Owning a pet, whether it’s a dog, cat, or iguana, is a big decision and a privilege — this is very important to understand. Many people think of their pets as their children, some see owning a pet as a starter for having a child, then others see their pet more as a co-worker. 

None of these are inherently wrong, as long as the pet is having their needs taken care of. This brings us to our first point. 

The Right Pet For You

It’s crucial to do the research to ensure the pet you want is right for you. You may love an Australian Shepherd like a child, but if you aren’t exercising them heavily every day or live in a small apartment, they’re likely better off living on a farm, herding sheep on cold dewy mornings. 

Choosing the right pet for you also includes researching your local ordinances for restrictions, making sure you can financially support them, and taking an honest look at yourself and your abilities.

Preventive Health 

A major part of being a responsible pet owner is taking your pet to the veterinarian regularly, getting them microchipped (if appropriate), and ensuring they are spayed/neutered (if appropriate). 

This also includes keeping your pet up to date on their preventative medication to prevent parasites from hurting them.
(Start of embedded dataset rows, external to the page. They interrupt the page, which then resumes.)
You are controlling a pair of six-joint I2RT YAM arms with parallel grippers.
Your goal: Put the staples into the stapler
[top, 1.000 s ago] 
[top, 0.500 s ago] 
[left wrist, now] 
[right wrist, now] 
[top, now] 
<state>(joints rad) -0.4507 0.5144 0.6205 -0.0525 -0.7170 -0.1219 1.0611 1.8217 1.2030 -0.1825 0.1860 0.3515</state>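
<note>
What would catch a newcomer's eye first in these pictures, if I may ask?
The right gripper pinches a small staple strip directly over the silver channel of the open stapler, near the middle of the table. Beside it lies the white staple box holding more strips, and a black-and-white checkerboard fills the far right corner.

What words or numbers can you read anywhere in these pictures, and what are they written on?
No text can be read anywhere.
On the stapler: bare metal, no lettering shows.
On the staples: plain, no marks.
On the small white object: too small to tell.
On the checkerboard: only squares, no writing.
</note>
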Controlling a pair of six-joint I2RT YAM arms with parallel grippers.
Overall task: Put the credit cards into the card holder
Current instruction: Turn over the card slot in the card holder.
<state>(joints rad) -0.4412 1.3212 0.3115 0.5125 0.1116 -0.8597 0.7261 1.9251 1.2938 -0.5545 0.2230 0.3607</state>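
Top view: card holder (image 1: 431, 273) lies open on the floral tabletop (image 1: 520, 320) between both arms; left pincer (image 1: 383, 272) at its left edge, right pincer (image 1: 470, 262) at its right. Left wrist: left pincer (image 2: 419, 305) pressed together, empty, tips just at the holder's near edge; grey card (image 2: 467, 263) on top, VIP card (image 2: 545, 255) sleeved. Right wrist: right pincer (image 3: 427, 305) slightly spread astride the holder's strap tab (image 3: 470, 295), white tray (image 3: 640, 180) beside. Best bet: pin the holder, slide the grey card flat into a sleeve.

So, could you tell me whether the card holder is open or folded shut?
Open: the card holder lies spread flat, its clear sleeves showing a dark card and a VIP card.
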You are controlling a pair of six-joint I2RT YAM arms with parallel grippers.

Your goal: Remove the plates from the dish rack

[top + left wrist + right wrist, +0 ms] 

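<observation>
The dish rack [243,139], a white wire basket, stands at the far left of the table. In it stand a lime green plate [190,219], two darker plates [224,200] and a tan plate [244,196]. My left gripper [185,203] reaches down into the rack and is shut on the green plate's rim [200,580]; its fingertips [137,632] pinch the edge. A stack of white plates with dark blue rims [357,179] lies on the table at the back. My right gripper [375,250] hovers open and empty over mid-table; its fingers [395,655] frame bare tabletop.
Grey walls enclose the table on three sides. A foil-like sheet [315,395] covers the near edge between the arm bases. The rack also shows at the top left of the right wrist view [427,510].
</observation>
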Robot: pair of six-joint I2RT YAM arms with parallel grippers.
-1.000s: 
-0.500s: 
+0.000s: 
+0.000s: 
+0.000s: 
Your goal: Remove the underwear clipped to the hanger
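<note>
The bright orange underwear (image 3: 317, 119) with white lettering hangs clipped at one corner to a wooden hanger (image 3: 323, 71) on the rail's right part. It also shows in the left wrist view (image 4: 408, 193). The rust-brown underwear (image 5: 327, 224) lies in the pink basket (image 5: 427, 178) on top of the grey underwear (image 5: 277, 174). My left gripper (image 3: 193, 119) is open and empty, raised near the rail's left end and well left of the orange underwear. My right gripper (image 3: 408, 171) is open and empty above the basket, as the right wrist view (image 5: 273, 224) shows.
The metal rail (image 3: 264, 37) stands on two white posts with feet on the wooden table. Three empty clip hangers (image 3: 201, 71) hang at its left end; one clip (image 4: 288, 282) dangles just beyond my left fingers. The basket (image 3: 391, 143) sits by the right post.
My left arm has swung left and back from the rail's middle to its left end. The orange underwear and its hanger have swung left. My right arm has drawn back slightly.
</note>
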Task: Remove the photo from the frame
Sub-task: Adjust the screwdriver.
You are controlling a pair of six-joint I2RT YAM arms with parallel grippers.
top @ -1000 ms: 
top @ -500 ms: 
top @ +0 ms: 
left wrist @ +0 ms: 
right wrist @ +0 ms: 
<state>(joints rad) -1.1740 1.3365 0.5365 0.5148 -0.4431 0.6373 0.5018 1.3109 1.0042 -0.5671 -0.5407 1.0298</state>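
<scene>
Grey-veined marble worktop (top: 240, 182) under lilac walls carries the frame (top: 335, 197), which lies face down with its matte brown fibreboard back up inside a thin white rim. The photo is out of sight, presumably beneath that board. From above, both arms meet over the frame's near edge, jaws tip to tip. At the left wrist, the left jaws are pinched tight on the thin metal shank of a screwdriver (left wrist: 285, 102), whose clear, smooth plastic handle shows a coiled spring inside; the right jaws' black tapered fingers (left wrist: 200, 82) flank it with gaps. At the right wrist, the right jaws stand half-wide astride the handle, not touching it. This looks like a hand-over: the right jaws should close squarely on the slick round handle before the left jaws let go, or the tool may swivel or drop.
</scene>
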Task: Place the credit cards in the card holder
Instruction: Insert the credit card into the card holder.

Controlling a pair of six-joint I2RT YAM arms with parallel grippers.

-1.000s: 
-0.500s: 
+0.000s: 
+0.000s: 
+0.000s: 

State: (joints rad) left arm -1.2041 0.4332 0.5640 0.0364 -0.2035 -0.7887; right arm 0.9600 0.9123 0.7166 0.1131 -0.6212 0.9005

As well as deciding whether to get health insurance for your pet. Insurance can be a great idea and is recommended for high-risk pets. If you don’t go that route, it’s a great idea to create a savings account for them by putting away money every month. 

Training and Socialization

Both training and socialization, especially early on, are both big places many pet owners trip up over. Crate training is still the preferred method by most experts for training puppies. Not only does it help teach puppies right and wrong, but it can help reduce separation anxiety later on. Another thing that greatly helps reduce anxiety, especially, anxiety that causes aggression, is early socialization with both people and different animals. 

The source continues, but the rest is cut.